— Work required —
Could the data below be printed out exactly, with the pictures left out?
^^^^^^^^^^^^^^^^
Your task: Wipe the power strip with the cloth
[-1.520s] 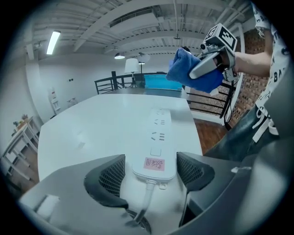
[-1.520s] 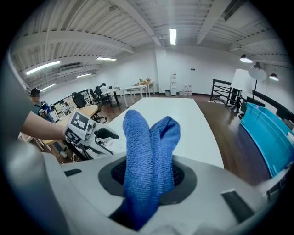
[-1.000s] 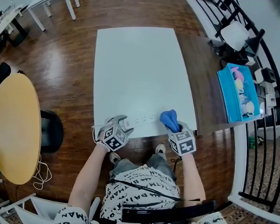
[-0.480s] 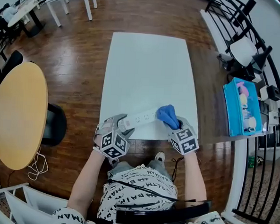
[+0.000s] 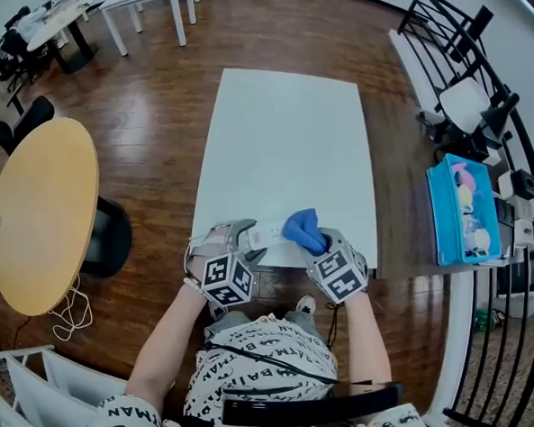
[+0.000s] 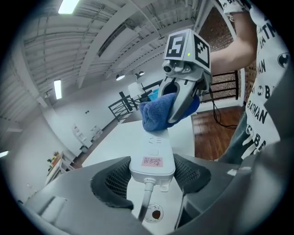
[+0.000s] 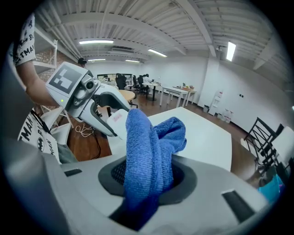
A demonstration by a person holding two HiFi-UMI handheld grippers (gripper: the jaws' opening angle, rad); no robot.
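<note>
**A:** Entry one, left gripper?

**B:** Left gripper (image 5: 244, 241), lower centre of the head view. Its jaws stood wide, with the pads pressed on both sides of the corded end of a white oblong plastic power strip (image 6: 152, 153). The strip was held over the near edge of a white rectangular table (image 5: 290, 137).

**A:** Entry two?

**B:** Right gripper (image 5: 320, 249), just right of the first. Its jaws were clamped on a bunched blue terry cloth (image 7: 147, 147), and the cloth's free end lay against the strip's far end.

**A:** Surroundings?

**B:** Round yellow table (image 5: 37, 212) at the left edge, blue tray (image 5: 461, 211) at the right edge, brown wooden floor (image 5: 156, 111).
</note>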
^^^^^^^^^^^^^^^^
— Expected answer —
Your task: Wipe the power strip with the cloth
[-1.520s] 
[-1.520s] 
[-1.000s] 
[-0.480s] 
[+0.000s] 
[+0.000s] 
[+0.000s] 
A demonstration by a person holding two HiFi-UMI handheld grippers (gripper: the jaws' opening angle, rad); no robot.
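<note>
**A:** Entry one, left gripper?

**B:** Left gripper (image 5: 244, 241), lower centre of the head view. Its jaws stood wide, with the pads pressed on both sides of the corded end of a white oblong plastic power strip (image 6: 152, 153). The strip was held over the near edge of a white rectangular table (image 5: 290, 137).

**A:** Entry two?

**B:** Right gripper (image 5: 320, 249), just right of the first. Its jaws were clamped on a bunched blue terry cloth (image 7: 147, 147), and the cloth's free end lay against the strip's far end.

**A:** Surroundings?

**B:** Round yellow table (image 5: 37, 212) at the left edge, blue tray (image 5: 461, 211) at the right edge, brown wooden floor (image 5: 156, 111).
</note>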

Nothing more remains to be done for this exercise.